- _Required work_
For the listing that follows, give again exactly the lines from the one with "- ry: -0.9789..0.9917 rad" to the one with "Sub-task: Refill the", including both.

- _Material provided_
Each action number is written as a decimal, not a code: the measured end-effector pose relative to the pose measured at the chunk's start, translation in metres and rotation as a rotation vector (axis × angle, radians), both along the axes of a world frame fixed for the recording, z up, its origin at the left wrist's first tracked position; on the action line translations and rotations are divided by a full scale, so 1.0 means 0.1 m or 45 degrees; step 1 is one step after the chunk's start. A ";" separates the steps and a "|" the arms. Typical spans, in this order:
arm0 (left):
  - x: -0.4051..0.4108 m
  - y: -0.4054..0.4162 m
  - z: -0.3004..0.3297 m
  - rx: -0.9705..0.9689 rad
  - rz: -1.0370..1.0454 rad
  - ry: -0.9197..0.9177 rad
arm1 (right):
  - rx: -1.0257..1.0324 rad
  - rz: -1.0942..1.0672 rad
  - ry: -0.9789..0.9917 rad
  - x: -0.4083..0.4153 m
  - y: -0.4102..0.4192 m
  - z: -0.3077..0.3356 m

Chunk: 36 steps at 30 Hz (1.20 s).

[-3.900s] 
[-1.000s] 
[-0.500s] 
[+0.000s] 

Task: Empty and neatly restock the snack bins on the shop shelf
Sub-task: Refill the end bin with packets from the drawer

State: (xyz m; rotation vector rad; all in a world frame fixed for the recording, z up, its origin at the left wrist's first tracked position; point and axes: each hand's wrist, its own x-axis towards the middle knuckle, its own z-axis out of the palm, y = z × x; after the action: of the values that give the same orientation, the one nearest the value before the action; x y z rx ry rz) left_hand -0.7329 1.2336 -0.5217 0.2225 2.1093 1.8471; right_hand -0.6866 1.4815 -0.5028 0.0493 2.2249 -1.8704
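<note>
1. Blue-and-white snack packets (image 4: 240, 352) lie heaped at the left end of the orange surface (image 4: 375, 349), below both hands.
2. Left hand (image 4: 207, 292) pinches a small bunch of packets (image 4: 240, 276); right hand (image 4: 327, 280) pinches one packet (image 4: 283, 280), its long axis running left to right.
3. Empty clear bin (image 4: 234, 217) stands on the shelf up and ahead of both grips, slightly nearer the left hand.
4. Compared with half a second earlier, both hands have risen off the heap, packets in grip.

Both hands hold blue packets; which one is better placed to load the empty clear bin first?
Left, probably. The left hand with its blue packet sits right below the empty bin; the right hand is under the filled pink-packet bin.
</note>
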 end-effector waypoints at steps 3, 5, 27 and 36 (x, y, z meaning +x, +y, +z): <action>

- _Final answer_
  - ry: -0.9789..0.9917 rad
  - x: -0.4083..0.4153 m
  - y: -0.4102..0.4192 m
  - z: -0.3077..0.3356 m

Chunk: 36 steps at 30 Hz (1.20 s).

[-3.900s] 
[-1.000s] 
[-0.500s] 
[+0.000s] 

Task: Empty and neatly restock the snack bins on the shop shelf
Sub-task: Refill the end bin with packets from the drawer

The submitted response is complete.